In the following material, identify every line holding the string "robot" and return it.

= = = = =

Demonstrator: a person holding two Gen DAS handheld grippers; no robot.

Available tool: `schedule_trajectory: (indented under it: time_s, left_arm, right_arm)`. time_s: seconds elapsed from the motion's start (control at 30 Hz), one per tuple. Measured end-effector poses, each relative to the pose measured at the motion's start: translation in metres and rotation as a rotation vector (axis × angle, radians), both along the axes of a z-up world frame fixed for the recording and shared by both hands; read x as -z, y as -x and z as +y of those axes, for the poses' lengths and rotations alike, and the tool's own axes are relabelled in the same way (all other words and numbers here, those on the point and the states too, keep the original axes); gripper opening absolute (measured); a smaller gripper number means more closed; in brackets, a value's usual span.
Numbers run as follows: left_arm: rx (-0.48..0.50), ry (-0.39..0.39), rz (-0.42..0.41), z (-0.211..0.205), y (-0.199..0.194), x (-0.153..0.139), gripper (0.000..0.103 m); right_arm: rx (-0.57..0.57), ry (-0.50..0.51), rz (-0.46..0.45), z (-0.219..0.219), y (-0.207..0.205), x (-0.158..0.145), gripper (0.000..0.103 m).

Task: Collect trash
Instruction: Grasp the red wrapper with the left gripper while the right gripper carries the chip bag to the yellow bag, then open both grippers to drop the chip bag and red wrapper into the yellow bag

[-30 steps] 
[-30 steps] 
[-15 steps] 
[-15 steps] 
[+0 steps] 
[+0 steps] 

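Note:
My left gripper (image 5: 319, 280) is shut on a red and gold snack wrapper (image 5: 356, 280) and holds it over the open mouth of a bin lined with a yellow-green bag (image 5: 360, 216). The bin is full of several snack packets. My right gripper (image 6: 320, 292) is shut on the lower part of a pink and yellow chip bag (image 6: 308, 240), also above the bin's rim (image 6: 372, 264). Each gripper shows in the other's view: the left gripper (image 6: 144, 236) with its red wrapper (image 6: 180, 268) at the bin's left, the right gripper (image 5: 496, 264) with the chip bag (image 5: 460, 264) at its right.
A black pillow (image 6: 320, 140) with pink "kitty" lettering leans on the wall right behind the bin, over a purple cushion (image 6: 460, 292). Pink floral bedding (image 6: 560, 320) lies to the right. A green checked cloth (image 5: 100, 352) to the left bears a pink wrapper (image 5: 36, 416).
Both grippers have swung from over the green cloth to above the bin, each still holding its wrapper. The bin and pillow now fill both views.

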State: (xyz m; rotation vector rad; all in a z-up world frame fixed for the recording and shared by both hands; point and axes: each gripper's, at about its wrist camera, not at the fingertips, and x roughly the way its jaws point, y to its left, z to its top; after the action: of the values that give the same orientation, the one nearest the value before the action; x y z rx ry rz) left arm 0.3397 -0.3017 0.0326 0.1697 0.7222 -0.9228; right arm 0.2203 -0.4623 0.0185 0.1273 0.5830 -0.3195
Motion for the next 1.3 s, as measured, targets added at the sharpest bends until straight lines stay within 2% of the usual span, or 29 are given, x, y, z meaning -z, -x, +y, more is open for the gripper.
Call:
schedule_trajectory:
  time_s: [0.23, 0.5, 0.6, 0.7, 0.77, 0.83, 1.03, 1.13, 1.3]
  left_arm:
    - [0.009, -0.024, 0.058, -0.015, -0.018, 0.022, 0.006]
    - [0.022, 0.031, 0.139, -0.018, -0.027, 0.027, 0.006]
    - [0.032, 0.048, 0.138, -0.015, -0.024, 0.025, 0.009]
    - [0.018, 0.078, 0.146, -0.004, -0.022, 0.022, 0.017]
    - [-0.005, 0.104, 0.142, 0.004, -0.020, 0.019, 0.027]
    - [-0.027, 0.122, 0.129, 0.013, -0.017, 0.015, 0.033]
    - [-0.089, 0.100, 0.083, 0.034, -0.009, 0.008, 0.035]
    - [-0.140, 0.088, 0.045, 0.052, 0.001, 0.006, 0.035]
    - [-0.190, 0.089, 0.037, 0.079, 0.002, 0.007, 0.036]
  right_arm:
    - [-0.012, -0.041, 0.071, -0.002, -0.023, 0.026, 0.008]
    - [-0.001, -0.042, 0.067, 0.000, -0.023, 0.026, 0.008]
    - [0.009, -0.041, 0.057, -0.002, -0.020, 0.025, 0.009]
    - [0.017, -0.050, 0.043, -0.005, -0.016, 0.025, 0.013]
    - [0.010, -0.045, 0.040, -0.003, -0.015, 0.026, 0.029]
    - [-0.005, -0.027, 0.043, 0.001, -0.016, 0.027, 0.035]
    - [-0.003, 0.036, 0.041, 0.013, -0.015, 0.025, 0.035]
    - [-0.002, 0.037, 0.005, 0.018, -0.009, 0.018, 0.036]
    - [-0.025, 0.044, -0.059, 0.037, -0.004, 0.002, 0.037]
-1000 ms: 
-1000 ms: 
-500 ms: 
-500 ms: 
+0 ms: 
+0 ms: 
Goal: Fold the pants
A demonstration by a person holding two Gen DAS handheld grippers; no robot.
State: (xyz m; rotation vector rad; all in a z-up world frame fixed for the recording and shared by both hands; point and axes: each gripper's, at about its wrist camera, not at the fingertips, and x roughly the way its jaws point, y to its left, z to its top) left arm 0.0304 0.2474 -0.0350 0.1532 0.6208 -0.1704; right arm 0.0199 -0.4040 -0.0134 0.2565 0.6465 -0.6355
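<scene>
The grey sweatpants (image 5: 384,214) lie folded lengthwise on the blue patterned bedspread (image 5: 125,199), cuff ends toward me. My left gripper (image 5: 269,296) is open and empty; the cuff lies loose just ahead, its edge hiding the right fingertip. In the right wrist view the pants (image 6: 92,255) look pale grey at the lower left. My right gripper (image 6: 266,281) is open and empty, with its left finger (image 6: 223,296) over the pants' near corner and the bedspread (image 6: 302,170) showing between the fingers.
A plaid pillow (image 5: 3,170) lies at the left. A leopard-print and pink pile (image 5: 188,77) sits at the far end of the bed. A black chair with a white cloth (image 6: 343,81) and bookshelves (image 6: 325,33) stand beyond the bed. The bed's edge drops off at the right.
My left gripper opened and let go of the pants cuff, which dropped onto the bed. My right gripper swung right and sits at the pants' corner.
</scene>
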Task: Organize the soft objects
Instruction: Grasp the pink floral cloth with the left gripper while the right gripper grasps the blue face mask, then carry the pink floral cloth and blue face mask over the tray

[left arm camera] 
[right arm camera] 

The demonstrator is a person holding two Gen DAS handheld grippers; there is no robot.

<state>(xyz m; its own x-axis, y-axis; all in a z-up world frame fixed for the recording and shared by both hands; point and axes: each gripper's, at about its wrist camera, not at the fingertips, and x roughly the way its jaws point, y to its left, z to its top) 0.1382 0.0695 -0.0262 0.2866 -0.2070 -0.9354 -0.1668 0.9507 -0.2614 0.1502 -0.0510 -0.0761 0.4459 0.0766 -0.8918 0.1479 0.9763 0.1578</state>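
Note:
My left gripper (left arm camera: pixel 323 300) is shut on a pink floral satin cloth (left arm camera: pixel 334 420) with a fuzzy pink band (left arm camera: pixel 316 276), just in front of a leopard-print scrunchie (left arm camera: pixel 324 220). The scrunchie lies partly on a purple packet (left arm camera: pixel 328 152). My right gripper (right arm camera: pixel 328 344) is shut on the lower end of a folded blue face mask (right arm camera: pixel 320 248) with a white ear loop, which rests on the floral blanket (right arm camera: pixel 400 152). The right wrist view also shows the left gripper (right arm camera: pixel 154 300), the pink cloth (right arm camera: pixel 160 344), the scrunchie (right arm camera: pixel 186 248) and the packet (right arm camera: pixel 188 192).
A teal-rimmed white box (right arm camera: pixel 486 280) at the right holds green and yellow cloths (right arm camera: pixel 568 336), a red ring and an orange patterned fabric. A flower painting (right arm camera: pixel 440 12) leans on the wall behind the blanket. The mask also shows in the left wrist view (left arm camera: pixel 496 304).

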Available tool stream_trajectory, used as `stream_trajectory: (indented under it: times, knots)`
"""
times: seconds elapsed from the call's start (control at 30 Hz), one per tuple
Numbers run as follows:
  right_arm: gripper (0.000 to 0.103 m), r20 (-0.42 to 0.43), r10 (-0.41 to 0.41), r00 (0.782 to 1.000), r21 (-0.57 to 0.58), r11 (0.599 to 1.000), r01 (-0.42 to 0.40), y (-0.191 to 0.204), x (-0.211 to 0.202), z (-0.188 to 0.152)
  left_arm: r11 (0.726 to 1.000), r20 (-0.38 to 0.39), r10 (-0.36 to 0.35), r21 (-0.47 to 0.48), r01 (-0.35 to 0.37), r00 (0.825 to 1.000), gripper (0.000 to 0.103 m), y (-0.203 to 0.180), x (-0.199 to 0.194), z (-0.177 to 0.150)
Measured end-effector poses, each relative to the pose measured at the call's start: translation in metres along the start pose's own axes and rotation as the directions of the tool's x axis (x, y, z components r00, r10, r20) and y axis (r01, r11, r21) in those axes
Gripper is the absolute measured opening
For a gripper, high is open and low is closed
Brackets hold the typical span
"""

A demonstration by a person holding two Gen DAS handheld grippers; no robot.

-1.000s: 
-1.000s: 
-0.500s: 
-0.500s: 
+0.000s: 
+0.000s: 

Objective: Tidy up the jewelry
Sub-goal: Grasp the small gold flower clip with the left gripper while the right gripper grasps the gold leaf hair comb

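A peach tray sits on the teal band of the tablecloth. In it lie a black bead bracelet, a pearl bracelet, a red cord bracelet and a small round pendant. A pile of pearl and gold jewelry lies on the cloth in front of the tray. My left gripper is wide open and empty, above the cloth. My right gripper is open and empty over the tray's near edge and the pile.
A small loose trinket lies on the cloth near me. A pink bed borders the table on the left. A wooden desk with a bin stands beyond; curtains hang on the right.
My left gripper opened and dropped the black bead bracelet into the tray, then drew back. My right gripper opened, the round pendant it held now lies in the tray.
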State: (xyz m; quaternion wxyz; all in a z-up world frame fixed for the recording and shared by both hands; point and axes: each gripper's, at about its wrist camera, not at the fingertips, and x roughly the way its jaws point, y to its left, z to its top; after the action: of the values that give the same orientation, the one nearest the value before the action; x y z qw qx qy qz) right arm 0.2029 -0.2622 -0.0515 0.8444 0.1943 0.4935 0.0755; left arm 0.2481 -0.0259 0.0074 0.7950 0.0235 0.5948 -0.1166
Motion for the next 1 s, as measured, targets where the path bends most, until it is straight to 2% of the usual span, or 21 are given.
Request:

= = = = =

**Solution to this exercise**:
Demonstrator: a person holding two Gen DAS handheld grippers; no robot.
A demonstration by a person holding two Gen DAS handheld grippers; no robot.
The demonstrator is a person holding two Gen DAS handheld grippers; there is no robot.
A demonstration by a person holding two Gen DAS handheld grippers; no robot.

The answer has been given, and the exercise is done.